A few hundred years from now, historians will probably have to recreate the list of World Wonders. We’ve moved past statues, walls and gardens – the list will most likely include things like the cellphone, the internal combustion engine, planetary escape rockets, and most definitely the internet.
I firmly believe that in our generation, the internet will pervade global society to an unprecedented extent, possibly laying the groundwork for the next major evolution of humanity as a whole.
With that being said, there are a few things I’d like to clear up right now. I’m not particularly hoping to reach too many people with this, but I am hoping to at least leave some record that not everyone herded together like sheep in the early 21st century.
For starters: You can’t cure famine, save the seals or stop dog fights by joining Facebook groups. Christians in China will keep suffering no matter how many bibles you send, children in Africa will keep starving no matter how many wordpuzzles you solve.

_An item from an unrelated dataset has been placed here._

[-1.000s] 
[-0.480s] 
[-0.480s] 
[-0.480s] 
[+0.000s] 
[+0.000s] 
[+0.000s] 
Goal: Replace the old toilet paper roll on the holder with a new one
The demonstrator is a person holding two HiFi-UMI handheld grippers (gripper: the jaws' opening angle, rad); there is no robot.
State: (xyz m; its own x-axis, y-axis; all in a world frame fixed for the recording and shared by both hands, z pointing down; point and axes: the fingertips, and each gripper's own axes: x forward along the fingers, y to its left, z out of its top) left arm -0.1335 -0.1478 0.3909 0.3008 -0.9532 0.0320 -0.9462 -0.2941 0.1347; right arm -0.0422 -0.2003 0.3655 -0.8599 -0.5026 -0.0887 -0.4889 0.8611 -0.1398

Posting anonymous comments on political blogs won’t bring about policy change. Retweeting links to gruesome news articles won’t sway the criminals – in fact, short of becoming a police officer, just about nothing you do will make our (or any) country safer.
Forwarding emails about Jane’s heartbreaking liver surgery situation, or Billy who’s gone missing in some town in America you’ve never heard of, won’t change a thing either. In reality, most of those emails are hoaxes to begin with, and no, neither Microsoft nor AOL has the ability or the desire to track how many people you forward things to. Sony Ericsson, Nokia and Apple are certainly not giving away devices to random email recipients, either.
People run into rough patches. Shit happens – people break up, divorce, lose their houses and jobs and sometimes their livelihoods. But you can’t help them. Not online. Posting comments on their blogs won’t comfort them, responding to their forum threads won’t bring their husbands or wives or boyfriends or girlfriends back. Sending them virtual gifts won’t alleviate their very real stresses.
Signing online petitions won’t speed up BP’s repair of the Mexican Gulf situation – just as sending hundreds of thousands of crowdsourced dollars in aid to Haiti didn’t alleviate their situation. Arguably, the random aid drops made the situation worse.
You simply don’t have the ability to save them all. And the more you try to solve problems half way around the world, the more you’ll neglect the shit going down right in your own backyard. It’s easier to save the world than to save yourself.
Equally, for the record: Justin Bieber, Robert Pattinson, Daniel Radcliffe – these people don’t give a shit about you. No matter how much you might think they’ll notice you, and suddenly swoop down from their places of inflated importance to make all your dreams come true, it simply won’t happen – no matter how many Twitter accounts you start, or how many times you change your profile pic or username. And all your partners in fanaticism will leave you as soon as a new divide comes up about the latest pop icon.
While we’re at it, you can’t get rich by doing 4 hours of work a week. There is no magic bullet that can play Google, Yahoo, the Forex market, the Stock market (or any other market) that can net you instant riches. There is no single button between you and financial security, just as there is no honorable secret to instantly getting any woman you want, or losing all your excess weight within a week.
Furious updates on religious differences won’t help solve them – just about any form of online evangelism will ultimately drive your audience away. Not everyone believes what you believe, and you simply can’t fix that. In fact, you probably can’t even admit that you may be wrong, either – neither can anyone else, and that’s why shit gets ugly so fast when it comes to online debates about religion, or parenting, or health, or education.
Just because things have always been done a particular way, doesn’t mean that can’t change. Your old-world ideals about privacy and propriety will be shattered in the face of an impossibly powerful communication medium. Your children will grow up in a world where sharing is the norm, where privacy is automatically suspect, where friends are easy and arguments are easier.
There is nothing you can do about that. There is nothing you can do to stem the tide of an evolution you may or may not agree with – over 7 billion people are pushing race Humanity in this direction, in the single greatest show of democratic choice in our species’ history.
Ultimately, it doesn’t matter whether or not you save the world – so long as you save yourself in the process.